Les divers textes montrent sans conteste que Misraim est identifié à l’Egypte. Il est par ailleurs certain aujourd’hui, que des clans hébreux aient résidé dans ce pays et l’aient quitté brusquement parce que les conditions d’existence étaient trop pénibles. Cette sortie considérée par Israël comme un des événements capitaux de son histoire, représente dans la tradition l’éveil d’une conscience nationale qui repose sur l’acceptation générale du Dieu de Moïse. L’Egypte devient la maison d’esclavage du peuple tout entier, et l’exode le symbole de la délivrance. Par la suite lorsque l’affaiblissement de l’Egypte écarte tout danger, la tradition maintient ce sentiment d’hostilité, et le récit exégétique ne fait que reproduire cet état en utilisant les mêmes procédés dialectiques que ceux employés pour les autres fils de Cham. En tant que tel Misraim hérite avec sa descendance soit de la couleur noire soit de la condition d’esclave. Nous comprenons donc pourquoi le secteur chamite est celui de l’erreur et de la désobéissance. Il est également possible d’affirmer à présent que les textes du monde talmudique ne contiennent aucune exégèse rapportant que la malédiction s’attache aux Noirs, pas plus qu’il n’est dit que la faute de Cham est retombée sur Kush et que sa descendance est condamnée comme l’affirment certains chercheurs [22].
Les données sont différentes dans les ouvrages postérieurs au monde talmudique. Les éditions du Tanhuma que nous avons consultées ne mentionnent pas le noircissement de Cham [23]. Dans le Pirké de R. Eliézer la connotation symbolique disparaît au profit d’une simple constatation anthropologique :
« Il (Dieu) bénit Cham et ses fils qui étaient noirs comme le corbeau, et leur donna la côte de la mer » [24]. Il est précisé dans le même temps que Sem et ses fils étaient noirs et beaux, et Japhet et ses fils entièrement blancs et beaux. La différence entre Sem et Cham se situe donc au niveau de la beauté pour les uns et de la comparaison avec le corbeau pour les autres. Il est évident qu’une étape a été franchie. « Byzance écrit J. Devisse, a peut-être inventé cette idée de rattacher généalogiquement les Noirs à Cham et lui a en tout cas accordé une place » (24). A la lumière des sources précédemment analysées on pourrait émettre l’hypothèse que Byzance a admis comme principe ce qui n’était dans la littérature rabbinique qu’à l’état de symbole. « Les chrétientés des pays musulmans ajoute l’auteur, celles d’Ethiopie ont fait de même sans y attacher d’intentions péjoratives, l’Islam a repris à sa manière ces explications généalogiques » [25]. Le Pirké de R. Eliézer ne fait donc que reproduire les concepts de son environnement, et n’y insère pas l’idée d’une malédiction rattachée aux Noirs.

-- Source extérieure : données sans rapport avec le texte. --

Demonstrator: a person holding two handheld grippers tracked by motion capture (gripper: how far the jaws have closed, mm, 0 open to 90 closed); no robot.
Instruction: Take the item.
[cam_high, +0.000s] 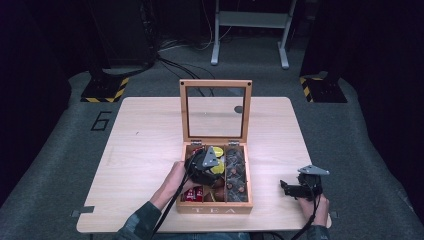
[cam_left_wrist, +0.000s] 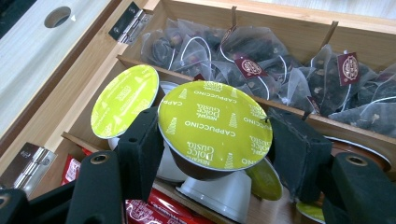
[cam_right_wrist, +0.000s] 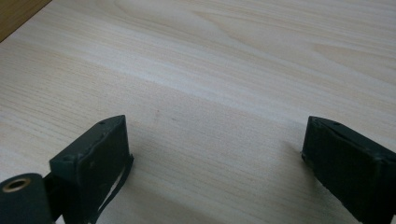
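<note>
Capsule (cam_left_wrist: 215, 123), yellow-green foil lid marked Cappuccino, sits clamped between the pads of the left tool (cam_high: 206, 165) above the left compartment of the wooden tea box (cam_high: 214, 209). In the left gripper view the pads press on opposite sides of the dark capsule body just under the lid rim, and the lid is tilted toward the camera. A second yellow-lidded capsule (cam_left_wrist: 124, 100) lies just beside it on the left, with white capsules (cam_left_wrist: 219, 193) and red packets (cam_left_wrist: 154, 212) beneath. Tea bags (cam_left_wrist: 261, 60) occupy the right compartment beyond the divider.

Procedure, as judged from this position:
1. Maintain clamping pressure; the capsule wall tapers and could slip downward.
2. Lift straight up, clear of the divider and the neighbouring capsule.
3. Avoid the open glass lid (cam_high: 215, 111) at the far side.

The right tool (cam_high: 295, 189) rests released, jaws wide apart, over bare bench (cam_right_wrist: 224, 70) right of the box.
</note>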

S’il est affirmé dans un passage précédent que tous les fils de Cham sont esclaves, il ne pourrait y avoir dans l’esprit de l’auteur une corrélation entre cette condition et la couleur noire puisqu’elle affecte également Sem et ses fils. Il n’en demeure pas moins qu’il reste peu à faire pour qu’une nouvelle étape soit franchie et que ce développement s’accomplisse.
Dans le Midrash ha Gadol, Sem et sa descendance sont blancs et magnifiques cependant que Cham et ses fils demeurent noirs comme le corbeau. Un passage nous informe que la malédiction pèse sur lui pour des générations parce qu’il a castré son père. Le texte, par contre ne fait aucune allusion à Kush et à sa filiation avec les Ethiopiens que les Juifs yéménites connaissent pourtant bien. A notre avis le blanchissement de Sem serait le résultat de plusieurs facteurs :
-Une hostilité envers les Noirs qui daterait du VIe siècle. Les Juifs étaient alors organisés en puissantes colonies et le Roi du Yémen Himyarite qui était juif ou judaïsant persécutait violemment les Chrétiens de son royaume. Cette attitude provoqua l’intervention des Ethiopiens christianisés depuis le IVe siècle ; vainqueurs, ils opprimèrent et massacrèrent les Juifs jusqu’à l’arrivée des Perses dont la domination prit fin avec l’arrivée de Mahomet.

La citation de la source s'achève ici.